* TASK DESCRIPTION: Your answer should hold the data exactly as given, minus any picture.

* GIVEN MATERIAL:
▼

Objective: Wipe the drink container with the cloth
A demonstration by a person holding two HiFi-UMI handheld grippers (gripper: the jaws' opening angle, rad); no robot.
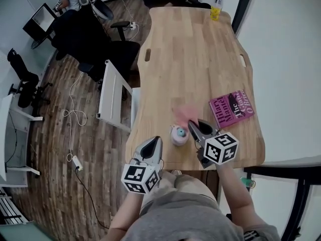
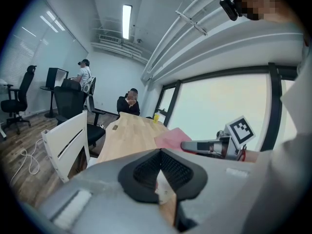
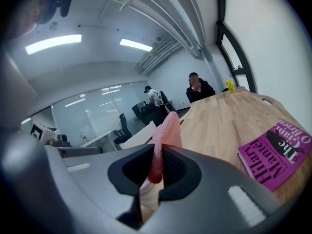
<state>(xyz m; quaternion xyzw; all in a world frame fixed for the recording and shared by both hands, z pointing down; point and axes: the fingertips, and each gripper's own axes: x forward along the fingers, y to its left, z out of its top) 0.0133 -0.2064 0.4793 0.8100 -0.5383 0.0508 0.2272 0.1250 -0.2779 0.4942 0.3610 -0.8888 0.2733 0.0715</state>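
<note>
A small pink-and-white drink container (image 1: 178, 135) stands upright near the front edge of the wooden table (image 1: 200, 59). Just behind and right of it, my right gripper (image 1: 197, 125) is shut on a pink cloth (image 1: 184, 113), which rises out of the jaws in the right gripper view (image 3: 166, 130). My left gripper (image 1: 156, 141) hangs at the table's front edge, left of the container and apart from it, its jaws together with nothing held (image 2: 160, 153). The left gripper view also shows the cloth (image 2: 171, 138) and the right gripper (image 2: 187, 145).
A magenta book (image 1: 231, 109) lies to the right of the container. A yellow cup (image 1: 215, 11) stands at the far end, where a person sits. Office chairs (image 1: 108, 49) and a white panel (image 1: 113, 94) stand along the table's left side.
</note>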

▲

* SOLVED EXERCISE:
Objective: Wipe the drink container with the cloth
A demonstration by a person holding two HiFi-UMI handheld grippers (gripper: the jaws' opening angle, rad); no robot.
<state>(xyz m; quaternion xyzw; all in a world frame fixed for the recording and shared by both hands, z pointing down; point and axes: the fingertips, and each gripper's own axes: x forward along the fingers, y to its left, z out of its top) 0.0133 -0.2064 0.4793 0.8100 -0.5383 0.0508 0.2272 0.1250 -0.2779 0.4942 0.3610 -0.8888 0.2733 0.0715</state>
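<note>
A small pink-and-white drink container (image 1: 178, 135) stands upright near the front edge of the wooden table (image 1: 200, 59). Just behind and right of it, my right gripper (image 1: 197, 125) is shut on a pink cloth (image 1: 184, 113), which rises out of the jaws in the right gripper view (image 3: 166, 130). My left gripper (image 1: 156, 141) hangs at the table's front edge, left of the container and apart from it, its jaws together with nothing held (image 2: 160, 153). The left gripper view also shows the cloth (image 2: 171, 138) and the right gripper (image 2: 187, 145).
A magenta book (image 1: 231, 109) lies to the right of the container. A yellow cup (image 1: 215, 11) stands at the far end, where a person sits. Office chairs (image 1: 108, 49) and a white panel (image 1: 113, 94) stand along the table's left side.
</note>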

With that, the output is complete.